Sophia Danai Faces a Failed Marriage Head-On In 'Come Thru' Video: Premiere

do not reuse
Courtesy Photo
Sophia Danai, "Come Thru"

Pain equals gain for Sophia Danai in her new single, "Come Thru" -- whose video is premiering exclusively below -- and on her upcoming debut EP, Real Lies.

The song, as well as others on the EP, take some inspiration from the Canadian singer-songwriter's failed marriage and its aftermath. The video, in fact, chronicles the demise of a relationship from sweetness to violence and even shows Danai breaking and burning the actual guitar she had on her honeymoon. "I have a lot of love for that guitar," Danai tells Billboard. "I bought it during the honeymoon from hell. I did totally write a lot of songs on that guitar and that guitar was very good to me, so I was like, 'Do I really want to break it?'

"But it was also a symbol for me. That song is a release; It's a reckoning for myself. I thought if I was going to break a guitar (in the video) it shouldn't just be a random guitar from a thrift shop. It should mean something. That's what art is about."

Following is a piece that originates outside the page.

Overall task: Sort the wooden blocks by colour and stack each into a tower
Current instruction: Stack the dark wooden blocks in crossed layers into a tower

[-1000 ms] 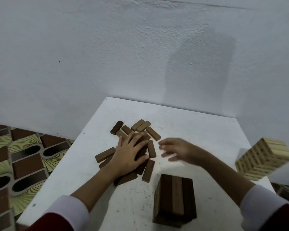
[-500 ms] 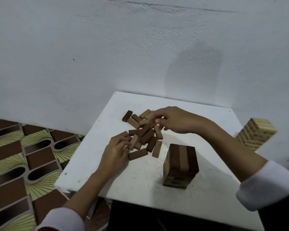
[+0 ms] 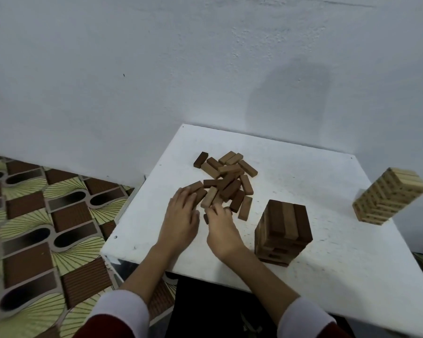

Danai digs deep on "Come Thru" and throughout the rest of Real Lies, which comes out June 29. Recorded with producer Ryan Worsley and Danai's band in Port Coquitlam, B.C., the set is brimming with introspection and confession, a kind of musical stock-taking that's in line with Danai heroes such as Feist, Sade, Sia and Alanis Morissette -- "women who have just spoken their truth and aren't afraid to be how they are and put it out there," she explains.

"I feel like I had to get to a point where I was OK with the mistakes I've made," Danai says, "and come to a place where I was truly thankful for them and grateful for the lessons I have learned and not be ashamed of them. I feel like I was ready to share them with other people and connect with other people through them. What they taught me was compassion -- for myself and being able to understand a bit of what other people are walking through. You really get to know yourself through those challenges. You get to know where your values are, where your boundaries are, where the line in the sand is. This is me, flaws and all, and it's really liberating."

Though Danai starts all her songs on acoustic guitar, Real Lies sports a more electronic-based sound than she's attempted in the past. She credits Worsley, as well as keyboardist Jan Orsag and guitarist Michael Meroniuk, with helping her blend that direction with her melodic sensibilities and helping Danai "reboot" her vision. "I feel like this record is definitely a new direction for me," she says. "I think I got myself to a certain point before I made this record where I went really into myself and just focused on my craft and focused on my production skills and on my voice a lot. I discovered a whole new level of how I could express my story and really discovered that the more tools you have, the better that will be. I really found my power in that, and it was such a lesson for me -- like, the more you hone your craft, you will attract the right people."

Danai will try to attract more ears for Real Lies during May, when she appears at Canadian Music Week in Toronto. Other plans are being put in motion now, though Danai, who's managing herself, is taking her time setting things up. "I'm doing this independently right now," she says. "I have a little team that I'm working with, and right now I'm taking it one step at a time, focusing on the release and making sure that everything gets out well. I've been waiting a long time for this, so I want to give it the very best shot I can."